In the Introduction we hypothesized that the slow serial reading of our developmental dyslexia cases similar to the serial reading of acquired LBL readers may be due to a dysfunction of the left occipito-temporal (OT) cortex and specifically of the Visual Word Form Area (VWFA). Specific expectations were based on findings with nonimpaired readers showing that the left OT cortex is engaged by lexical route processes (i.e., storage of orthographic word representations and use of such representations for whole-word recognition), but even more so by sublexical route processes , . Accordingly, we expected a left OT dysfunction to become evident as a failure of dyslexic readers to exhibit the “normal” length effect for pseudowords on OT activation. A dysfunction of left OT regions for visual word processing should also be reflected in generally reduced activation of left OT regions compared to activation shown by nonimpaired readers.

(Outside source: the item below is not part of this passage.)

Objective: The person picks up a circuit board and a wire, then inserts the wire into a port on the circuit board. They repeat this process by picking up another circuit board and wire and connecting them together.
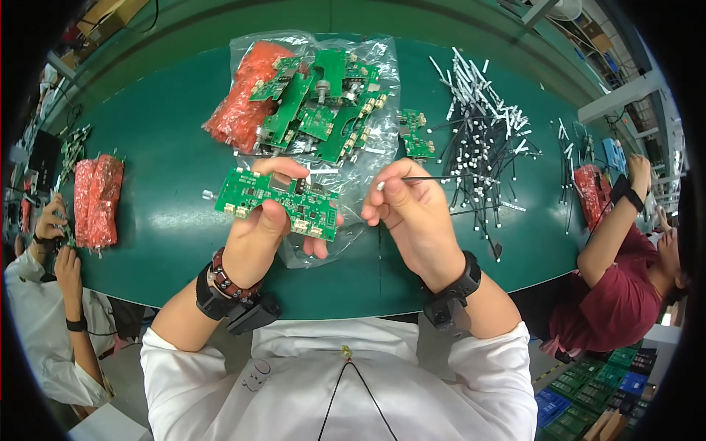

Both expectations found support. Specifically, dyslexic readers did not show the pseudoword-length effect of the nonimpaired readers in left OT sulcus regions which correspond to the VWFA. Absence of this length effect is remarkable as the effect of pseudoword-length on response latencies was larger for dyslexic than for nonimpaired readers. Furthermore, absence of a pseudoword-length effect in left OT sulcus regions stood in contrast to presence of this effect in a posterior fusiform region. It is also of interest that there was no word-length effect on left OT activation of dyslexic readers. Such an effect could have been expected as dyslexic readers – different from nonimpaired readers – exhibited a strong word-length effect on response latencies. The present finding that dyslexic readers failed to exhibit modulation of left OT activation in response to the length of words and pseudowords corresponds to previous findings showing that dyslexic readers failed to exhibit the increased left OT activation of nonimpaired readers to sublexical processing required by pseudohomophones, pseudowords, or low-frequency words , , , .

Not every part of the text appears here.